514406103_72866daa16There are many different views on current cultural issues and how the pollution of our culture is to be cleaned up. In Christendom there are 4 distinct visions generally held of how the church can bring about transformation in the world at large. They include (Adapted from Vintage Church):

  1. The evangelistic vision: This vision seeks to clean up culture by converting as many people as possible to Christianity. The focus is on outreach events, personal evangelism and outreach based ministries. The underlying assumption in this vision is that if more people have new hearts, somehow the world and its culture will change. While the effort to convert is good and right, our culture is as polluted as ever and does not necessarily lead to cultural transformation. It’s definitely apart of the solution.
  2. The political vision: This vision seeks to change the world through powerful political influence. This vision believes that if we just vote in godly leaders who would enact godly laws, the world would be transformed from the top down. Christians must be involved in politics but this vision has failed for 3 basic reasons: true Christians are currently a minority group. Secondly, politics follows the culture because it’s downstream from the true cultural influencers. Thirdly, Good and just laws are no match for unregenerate hearts and weak Christian community support. Good laws are already known but regularly disobeyed. 
  3. The fundamentalist vision: This vision says that the world is dark and evil and should be avoided altogether so as to not get stained in any way and to preserve one’s personal and familial holiness at all costs. Therefore large cities, movies, secular music and television are to be avoided because they are ungodly and worldly. The general population see fundamentalists as mean and irrelevant and nothing more than a bother because they don’t contribute anything to the common good but angry ranting about how evil everyone is. 
  4. The liberal vision: This vision seeks to lovingly serve people, particularly the marginalised, in hopes of showing God’s love and compassion to the culture. The problem with this type of ministry is that it tends to concentrate so much on deed based ministry that it neglects Word-based ministry that calls people to repent of their sin and believe in Jesus. This vision’s goal is worthy and needed but can be void of the power of the gospel to actually transform people’s lives. It can be so focused on good works that it overlooks the need for people to repent of sin.

Each vision is not wrong just incomplete. Christians should seek to see people saved, laws changed, Christians living in holiness and Christians serving those in need with loving compassion but how can all this be accomplished in a way that affects true cultural change?

How to change the world?

Peter Berger once said, “Ideas don’t succeed in history because of their inherent truthfulness, but rather because of their connection to very powerful institutions and interests.” 

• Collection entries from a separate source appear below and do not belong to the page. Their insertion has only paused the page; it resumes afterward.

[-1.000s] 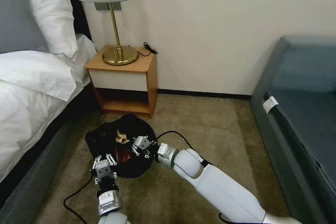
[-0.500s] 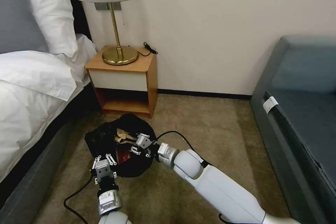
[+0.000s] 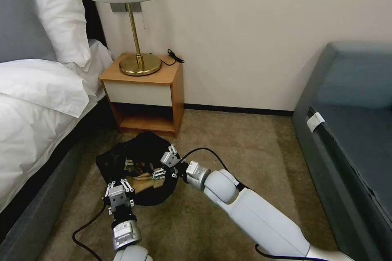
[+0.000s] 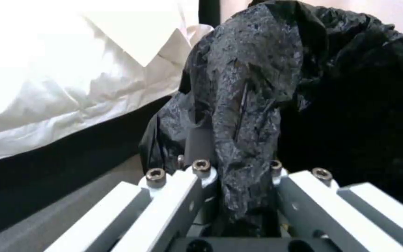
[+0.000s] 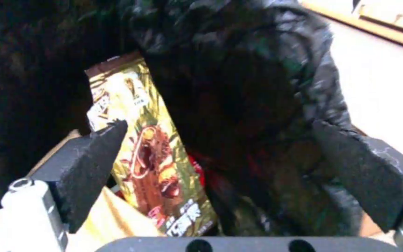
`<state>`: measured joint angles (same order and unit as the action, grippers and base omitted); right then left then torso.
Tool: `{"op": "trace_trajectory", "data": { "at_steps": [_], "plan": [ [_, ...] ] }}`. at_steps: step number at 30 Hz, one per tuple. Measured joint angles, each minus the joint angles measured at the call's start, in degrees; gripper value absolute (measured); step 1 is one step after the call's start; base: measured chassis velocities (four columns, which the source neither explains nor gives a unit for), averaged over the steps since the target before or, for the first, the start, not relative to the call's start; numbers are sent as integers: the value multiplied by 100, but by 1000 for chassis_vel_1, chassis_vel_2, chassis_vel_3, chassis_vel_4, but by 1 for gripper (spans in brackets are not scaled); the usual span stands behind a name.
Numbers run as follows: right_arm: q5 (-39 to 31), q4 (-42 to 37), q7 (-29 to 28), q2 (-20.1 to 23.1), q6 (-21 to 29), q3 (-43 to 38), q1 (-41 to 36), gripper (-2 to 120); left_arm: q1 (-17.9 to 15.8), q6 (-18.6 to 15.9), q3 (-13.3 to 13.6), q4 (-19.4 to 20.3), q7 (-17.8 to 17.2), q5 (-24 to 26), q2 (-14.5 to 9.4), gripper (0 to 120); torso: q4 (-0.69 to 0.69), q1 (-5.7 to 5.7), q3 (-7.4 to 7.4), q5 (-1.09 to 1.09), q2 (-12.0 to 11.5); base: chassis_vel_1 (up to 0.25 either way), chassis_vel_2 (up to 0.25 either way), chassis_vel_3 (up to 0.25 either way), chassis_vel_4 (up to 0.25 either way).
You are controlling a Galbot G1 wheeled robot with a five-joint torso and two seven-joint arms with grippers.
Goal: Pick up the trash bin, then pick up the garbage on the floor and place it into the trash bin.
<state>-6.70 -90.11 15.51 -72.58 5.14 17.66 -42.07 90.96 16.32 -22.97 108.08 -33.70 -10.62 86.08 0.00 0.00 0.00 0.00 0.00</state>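
Brass lamp (image 3: 134,28) on a wooden nightstand (image 3: 143,94) beside the bed (image 3: 36,102).

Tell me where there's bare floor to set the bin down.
Open carpet lies between the nightstand and the sofa. It's crowded by the bed, where the left gripper and right gripper meet the trash bin.

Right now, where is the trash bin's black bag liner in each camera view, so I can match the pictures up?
Head view: the black bag liner lies on the carpet before the nightstand, between both grippers.
Left wrist view: a fold of liner rises between the left gripper fingers, which pinch it.
Right wrist view: liner drapes beyond the open right gripper, beside the gold-brown candy wrapper.
Shared landmark: the liner's crinkled black plastic.
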Motion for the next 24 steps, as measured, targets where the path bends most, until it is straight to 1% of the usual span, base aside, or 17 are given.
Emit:
{"op": "trace_trajectory", "data": {
  "at_steps": [14, 24],
  "plan": [
    [-39, -62, 0, -54, 14, -392, 53, 100, 27, -3, 2, 22, -13, -12, -3, 3, 0, 0, 0, 0, 0, 0, 0, 0, 0],
    [-144, 77, -72, -105, -33, -1211, -34, 100, 18, 43, -3, -10, -77, -19, -2, 3, 0, 0, 0, 1, 0, 0, 0, 0, 0]
  ]
}}
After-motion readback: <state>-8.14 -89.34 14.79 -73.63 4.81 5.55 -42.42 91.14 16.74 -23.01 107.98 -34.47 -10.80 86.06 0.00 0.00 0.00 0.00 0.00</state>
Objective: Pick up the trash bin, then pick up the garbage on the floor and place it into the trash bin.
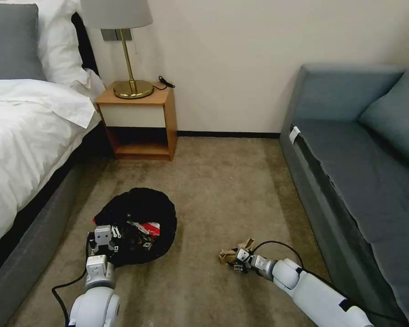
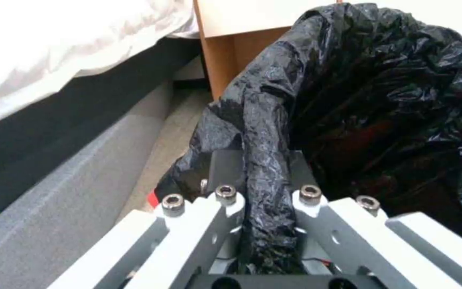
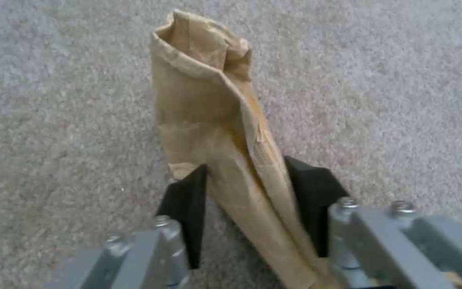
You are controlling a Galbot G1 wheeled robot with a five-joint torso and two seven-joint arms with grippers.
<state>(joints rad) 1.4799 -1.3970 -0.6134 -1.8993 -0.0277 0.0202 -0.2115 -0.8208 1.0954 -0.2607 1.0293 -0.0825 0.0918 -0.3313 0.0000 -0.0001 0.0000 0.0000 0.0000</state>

This is highly controversial but Mark Driscoll follows on with this thought, “Just as not every person has the same amount of financial clout, so too not every person has the same amount of cultural clout. When it comes to changing culture, while all people are loved by God and are ontologically equal because they equally bear God’s image, some people are more strategic in effecting cultural transformation.” 

In other words, He’s saying that ‘some people are upstream and decide what goes in the river, and other people are downstream and have to live with whatever comes down the river to them.’

Culture is much more complicated than individuals hearts and minds. It is not individuals wills that move culture but culture that ultimately shapes and directs the lives of individuals.

Sociologist James Hunter proposes 5 propositions about culture:

  1. Culture is a resource and, as such, is a form of power: Cultural capital translates into power and influence because it is accompanied with credibility and thus authority that causes others to consider that person an expert who names things, and in so doing defines reality itself.
  2. Culture is created and imparted not by individuals but by cultural elites in the privileged position of being upstream.
  3. Cultural networks and institutions that produce culture live in cultural epi-centres and work in influential cultural shaping organisations. They set the agenda for the culture downstream even if their ideas are argued against.
  4. Culture changes from the top down and rarely from the bottom up: Yes, some cultural revolutions start from the grass roots of the masses but rarely sustained and is generally short lived. Cultural gatekeepers live upstream and decide what happens in fashion, finance, media, politics and education. Hunter asserts that as few as 150 people but no more than 3,000 people working in key networks have framed the assumptions that undergird the thinking of the world’s civilizations.
  5. The energy for changing the world are most intense where cultural, economic and political resources overlap: The greatest impact in culture comes about when networks of elite influencers join together and collaborate.   

Personal transformation is important but it must lead to the next step of cultural transformation because of God’s love for the world in the here and now. Shaping culture requires gaining favour upstream from those leaders who make the culture, which is why Paul in 1 Timothy 2:1-2 calls us to pray for them.

God does call some people and some churches to shape culture more than others by the mere fact of their location and resources. This does not mean that people who aren’t resourced or positioned like these cultural shaping ministries are in any way less valuable than those strategically positioned near urban center’s of cultural influence. However, from a strategic point of view culture shaping does require the church to be strategically planted and located near urban cultural capitals to affect cultural change.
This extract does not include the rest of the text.